80歳にしてわが子と心を通じ合えた女性の話
2月 13th, 2009
母親の愛情は、その深さゆえにわが子にうまく伝えることができず、悩みを伴うことがあります。今回も、引き続きそのことを話題に取り上げてみます。今回は、カウンセリング系の書物(著者は、チャック・スペザーノ博士)に書かれていたことを引用しご紹介します。
イギリスで行われた博士のワークショップでのことです。80歳前後の女性が、思い詰めた表情をして発言しました。その女性は、同じ年格好の友人と一緒に来ているようでした。老いたその女性は、娘とうまくいっておらず、深い孤独感に苛まれていました。子ども時代においても、嫁いだ後の人生においても幸福感に満たされたことがなく、何か自分が生きていくうえで大切なものを見失ってきたようで、いたたまれない思いに襲われていたのです。
私は、こう彼女に尋ねました。
「その感情が始まったのはいくつのころでしたか?」
「12歳のときです」
私はまた尋ねました。
「何が起きたから、その感情がわいてきたのだと思いますか?」
「母が私のことを大声でどなって、叱りつけたんです」
私は言いました。
「その結果として、あなたは自分自身についてどんなことを感じるようになったのでしょうか?」
すると、彼女は泣き始め、こう言いました。
「自分は愛される人間ではないと感じ始めました」
私は彼女に言いました。
「このことが原因で、自分の人生で孤独を感じるようになったのではないですか?」
「はい、そのとおりです」
そこでまた私は彼女に、
「これまで誰かに対し、あるいは何かに対し、怒鳴りつけたことはありませんでしたか」
と、尋ねました。
「あります」
「怒鳴りつけたとき、何を感じていたのですか?」
「腹を立てたのは、その人たちのことを心配していたからです」
「あなたが誰かを怒鳴りつけたり、叱ったりするとき、その人のことを愛していないという意味なのでしょうか?」
すると、彼女は言いました。
「いいえ、そうではなく、娘のことを愛していたからこそ、心配だったのです」
そこで私はこう尋ねました。
「おかあさんがあのように振る舞ったのは、どのように感じていたからでしょうか?」
すると、彼女はこう答えました。
「母もまた怖かったのでしょう。私がちょうど思春期に達し、私とどのようにコミュニケーションをとったらいいのか、自分の不安をどのように表したらいいかわからず、怖かったのでしょう」
「あなたを怒鳴りつけたとき、おかあさんはあなたがかわいくないと思ったからでしょうか? それとも、あなたに何かひどいことが起きるのではないかとただ怖れていたのだと思いますか?」
すると彼女は、
「ただ怖れていたのだと、・・・・・・」
と言って、号泣し始めたのでした。
「母は私を愛してくれていたのですね!」
「母は私を愛していてくれた」と、涙の合間に彼女が見せる表情は輝いていました。そして、そんな彼女を抱きしめる同年輩の友人もまた、彼女とともに心の底から泣いていたのでした。

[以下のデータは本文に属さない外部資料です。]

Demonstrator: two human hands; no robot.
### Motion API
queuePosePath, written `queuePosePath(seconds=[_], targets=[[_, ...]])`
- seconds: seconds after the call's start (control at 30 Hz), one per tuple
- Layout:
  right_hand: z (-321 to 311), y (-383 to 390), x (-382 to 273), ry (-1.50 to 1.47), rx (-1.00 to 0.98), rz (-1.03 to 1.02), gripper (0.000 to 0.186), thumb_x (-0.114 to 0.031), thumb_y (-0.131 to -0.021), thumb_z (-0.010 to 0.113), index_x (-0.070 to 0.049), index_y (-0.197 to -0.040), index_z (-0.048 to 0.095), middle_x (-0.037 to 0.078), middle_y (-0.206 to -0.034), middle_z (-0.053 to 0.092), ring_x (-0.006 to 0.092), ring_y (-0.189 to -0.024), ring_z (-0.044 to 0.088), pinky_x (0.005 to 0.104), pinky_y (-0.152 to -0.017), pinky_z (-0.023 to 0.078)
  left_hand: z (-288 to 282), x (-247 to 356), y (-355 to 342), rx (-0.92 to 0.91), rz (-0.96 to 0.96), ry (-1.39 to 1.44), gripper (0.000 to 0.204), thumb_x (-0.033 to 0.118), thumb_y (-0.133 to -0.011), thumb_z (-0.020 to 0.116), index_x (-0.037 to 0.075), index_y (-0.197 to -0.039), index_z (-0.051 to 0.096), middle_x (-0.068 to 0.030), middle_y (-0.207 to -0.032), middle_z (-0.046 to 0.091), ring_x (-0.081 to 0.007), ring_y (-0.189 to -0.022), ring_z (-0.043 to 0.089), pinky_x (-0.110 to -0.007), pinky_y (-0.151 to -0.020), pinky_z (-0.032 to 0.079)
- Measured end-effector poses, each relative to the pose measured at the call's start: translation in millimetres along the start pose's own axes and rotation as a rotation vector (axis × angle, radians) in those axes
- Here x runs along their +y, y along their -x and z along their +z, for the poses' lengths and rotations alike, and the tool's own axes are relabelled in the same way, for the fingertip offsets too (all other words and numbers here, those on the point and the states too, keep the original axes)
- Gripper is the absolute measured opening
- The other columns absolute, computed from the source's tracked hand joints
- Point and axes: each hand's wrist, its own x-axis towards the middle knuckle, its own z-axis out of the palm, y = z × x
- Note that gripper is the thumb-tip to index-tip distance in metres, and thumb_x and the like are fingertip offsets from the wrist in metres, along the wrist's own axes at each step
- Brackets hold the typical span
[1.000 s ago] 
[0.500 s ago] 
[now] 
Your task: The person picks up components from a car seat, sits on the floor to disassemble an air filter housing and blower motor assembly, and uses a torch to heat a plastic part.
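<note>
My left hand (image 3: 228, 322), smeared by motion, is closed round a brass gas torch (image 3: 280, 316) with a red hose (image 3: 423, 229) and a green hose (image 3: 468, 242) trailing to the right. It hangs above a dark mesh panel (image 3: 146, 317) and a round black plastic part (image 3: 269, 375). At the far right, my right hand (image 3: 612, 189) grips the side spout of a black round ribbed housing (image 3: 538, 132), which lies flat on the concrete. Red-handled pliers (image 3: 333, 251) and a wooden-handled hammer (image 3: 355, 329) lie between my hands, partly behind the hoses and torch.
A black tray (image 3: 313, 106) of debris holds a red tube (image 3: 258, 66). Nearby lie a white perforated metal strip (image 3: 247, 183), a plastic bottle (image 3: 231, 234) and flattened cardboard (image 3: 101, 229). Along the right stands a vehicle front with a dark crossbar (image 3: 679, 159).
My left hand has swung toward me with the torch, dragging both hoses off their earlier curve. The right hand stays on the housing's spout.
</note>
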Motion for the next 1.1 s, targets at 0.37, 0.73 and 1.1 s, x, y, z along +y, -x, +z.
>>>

その後の休憩時間に見た光景は、私の人生で最も心に残るものとなりました。二人の白髪の夫人が廊下で互いに抱き合い、喜びの涙を流しながら、私の前を歩いていました。後で聞いたことですが、その婦人は娘さんと和解ができ、親友ともまったく新しいレベルのコミュニケーションと友情が始まったそうです。68年も経って、ずっと自分は愛されていないと思っていた誤解がやっと解け、この婦人は自分が愛されていると感じることができ、再び生き返ることができたのでした。

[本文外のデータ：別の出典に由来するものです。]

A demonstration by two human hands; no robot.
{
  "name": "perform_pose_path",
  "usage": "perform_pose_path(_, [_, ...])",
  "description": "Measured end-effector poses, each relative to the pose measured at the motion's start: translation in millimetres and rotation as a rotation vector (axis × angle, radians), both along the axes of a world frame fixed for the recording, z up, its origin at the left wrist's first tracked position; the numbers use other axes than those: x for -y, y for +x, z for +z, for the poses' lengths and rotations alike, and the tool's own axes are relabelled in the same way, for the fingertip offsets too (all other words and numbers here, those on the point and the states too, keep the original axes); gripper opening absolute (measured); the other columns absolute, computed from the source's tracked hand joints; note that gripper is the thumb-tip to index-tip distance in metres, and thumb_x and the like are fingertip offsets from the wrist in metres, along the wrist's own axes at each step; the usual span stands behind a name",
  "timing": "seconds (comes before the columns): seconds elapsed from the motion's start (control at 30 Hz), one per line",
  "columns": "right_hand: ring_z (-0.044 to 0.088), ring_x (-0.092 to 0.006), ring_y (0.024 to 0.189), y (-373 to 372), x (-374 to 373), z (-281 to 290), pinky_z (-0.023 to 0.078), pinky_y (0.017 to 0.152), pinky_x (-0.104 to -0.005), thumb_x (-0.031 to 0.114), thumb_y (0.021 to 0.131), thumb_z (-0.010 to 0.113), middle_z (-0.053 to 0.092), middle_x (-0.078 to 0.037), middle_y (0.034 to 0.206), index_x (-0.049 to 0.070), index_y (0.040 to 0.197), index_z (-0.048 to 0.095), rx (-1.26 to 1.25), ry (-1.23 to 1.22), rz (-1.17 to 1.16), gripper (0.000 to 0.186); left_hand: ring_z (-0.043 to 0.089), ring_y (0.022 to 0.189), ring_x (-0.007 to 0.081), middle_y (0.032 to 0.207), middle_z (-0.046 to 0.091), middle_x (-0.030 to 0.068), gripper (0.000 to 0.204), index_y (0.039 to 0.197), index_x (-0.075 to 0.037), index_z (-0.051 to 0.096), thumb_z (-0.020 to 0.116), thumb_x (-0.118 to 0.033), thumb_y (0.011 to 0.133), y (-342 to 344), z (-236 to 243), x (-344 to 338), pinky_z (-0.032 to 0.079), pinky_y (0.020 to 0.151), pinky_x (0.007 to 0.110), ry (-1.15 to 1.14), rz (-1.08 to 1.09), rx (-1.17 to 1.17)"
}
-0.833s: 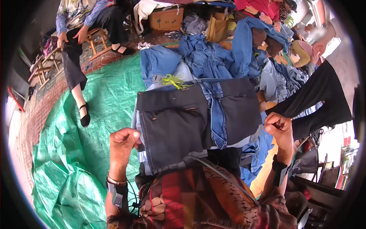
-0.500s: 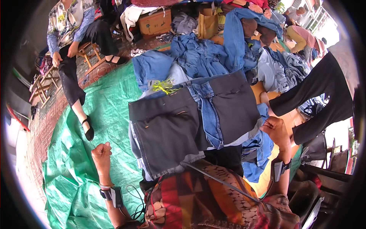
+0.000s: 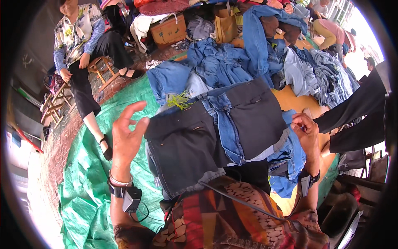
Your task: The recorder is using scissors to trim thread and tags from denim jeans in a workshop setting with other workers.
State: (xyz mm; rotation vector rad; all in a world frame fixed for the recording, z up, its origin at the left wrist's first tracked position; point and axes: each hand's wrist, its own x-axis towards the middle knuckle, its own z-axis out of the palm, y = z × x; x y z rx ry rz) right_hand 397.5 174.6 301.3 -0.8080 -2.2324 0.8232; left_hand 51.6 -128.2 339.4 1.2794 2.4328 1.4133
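Observation:
A stack of folded garments lies in front of me, topped by dark grey-black cloth (image 3: 178, 145) with a strip of blue denim (image 3: 228, 133) down its middle and a tuft of yellow-green threads (image 3: 178, 100) at its top edge. My left hand (image 3: 127, 137) is raised at the stack’s left side, fingers apart and empty. My right hand (image 3: 306, 132) is at the right edge, beside loose blue denim (image 3: 290, 157), with fingers curled together; what is between them is too small to make out.
Jeans (image 3: 215, 62) are heaped beyond the stack. A green tarp (image 3: 83, 195) spreads at left, near a seated person (image 3: 78, 39) and wooden stool (image 3: 99, 76). A person’s black-trousered legs (image 3: 356, 103) are close at right. A carton (image 3: 168, 31) and more people are behind.
My left hand has come up from a curled shape lower left and opened. My right hand stays at the stack’s right edge, slightly higher than half a second ago. The view has shifted slightly.

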Motion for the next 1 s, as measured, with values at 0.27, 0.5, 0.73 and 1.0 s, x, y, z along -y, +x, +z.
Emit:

親は、わが子に限りない愛情をもっています。しかし、それゆえに感情を抑えきれず、怒鳴ってしまったり、心とは逆のことを言ってしまったりしがちです。「子どもに善くあってほしい」という願いから出たはずの言葉が、逆に子どもの心を深く傷つけてしまうこともあります。子どもが思うに任せないとき、子どもへの気持ちが強いエネルギーとなって噴出し、感情のあらわな言葉と化した経験は誰もがもつものです。それを人知れず後悔し、思い悩むおかあさんは少なくありません。

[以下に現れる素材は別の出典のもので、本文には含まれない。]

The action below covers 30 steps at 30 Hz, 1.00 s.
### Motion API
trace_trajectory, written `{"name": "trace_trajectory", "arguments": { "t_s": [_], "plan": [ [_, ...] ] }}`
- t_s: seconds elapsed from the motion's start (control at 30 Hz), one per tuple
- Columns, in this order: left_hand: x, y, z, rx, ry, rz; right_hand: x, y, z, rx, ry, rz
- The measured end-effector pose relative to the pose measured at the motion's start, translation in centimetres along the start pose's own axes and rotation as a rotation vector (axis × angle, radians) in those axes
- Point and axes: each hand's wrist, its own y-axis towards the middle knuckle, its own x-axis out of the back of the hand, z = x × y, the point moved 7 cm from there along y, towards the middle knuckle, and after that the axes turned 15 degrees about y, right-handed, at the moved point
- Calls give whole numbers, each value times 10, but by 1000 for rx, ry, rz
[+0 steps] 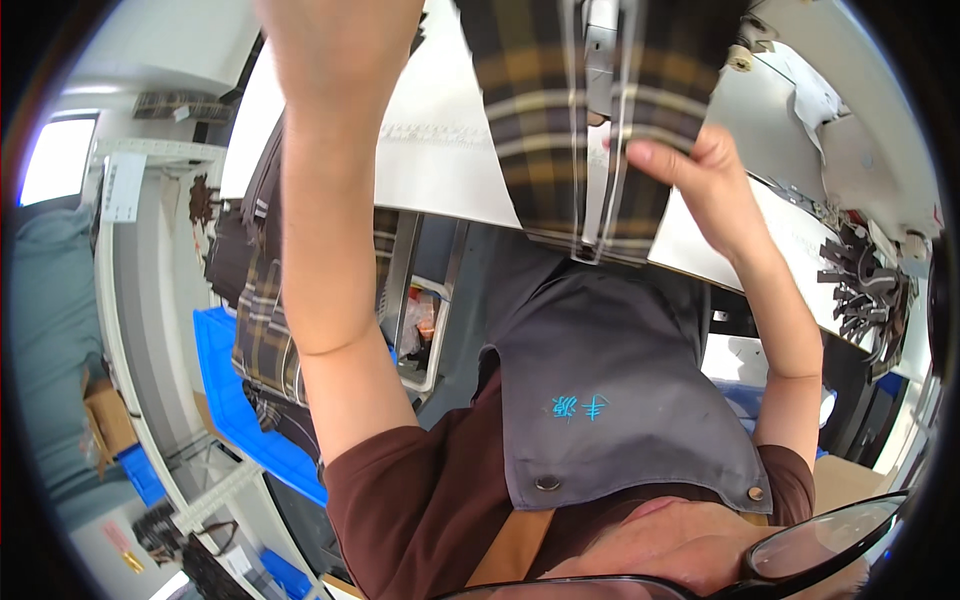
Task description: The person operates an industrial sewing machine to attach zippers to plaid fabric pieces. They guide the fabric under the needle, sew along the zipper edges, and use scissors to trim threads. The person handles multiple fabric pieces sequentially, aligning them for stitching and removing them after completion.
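Observation:
A dark plaid fabric piece [530,130] with brown and white stripes lies over the edge of the white worktable [440,165]. Two pale lines frame a narrow light strip along its middle, and a slim metal part [600,70] sits between them at the top. My right hand [708,180] grips the fabric by its right side, thumb on top and pointing inward; the other fingers are mostly hidden. Raised at the upper left, my left hand [340,35] is cut off by the picture's top edge, so its fingers and anything in them are out of sight.
A blue bin [215,345] with plaid and dark cloth stands to my left, near an open drawer [432,365]. Dark fabric strips [865,285] hang in a bunch at the right. White shelving [145,300] rises at the far left. My grey apron [620,350] reaches the table edge.

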Motion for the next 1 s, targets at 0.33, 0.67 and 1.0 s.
{"name": "trace_trajectory", "arguments": {
  "t_s": [0.33,0.67,1.0],
  "plan": [
    [-68,-131,150,603,519,395,21,-37,-13,359,-787,78],
    [-88,-117,108,76,802,397,32,14,-8,768,-1377,80],
    [-145,-128,104,4,709,705,60,6,5,704,-1500,-11]
  ]
}}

親から発せられる厳しい言葉が、愛情からくるものであると理解するには、小学生の子どもはまだまだ幼すぎるのではないでしょうか。「どう言ったら、わが子はわかってくれるか。親の気持ちを理解してくれるか」それをよく考えながら子どもに接してやりたいものですね。そういう親の思いやりは、子どもが親になったときに、確実に受け継がれていくことでしょう。今回の話が、母親としての苦しみを少しでも感じている人の参考になれば幸いです。
※転載した文章は、紙面の都合で若干調整しています。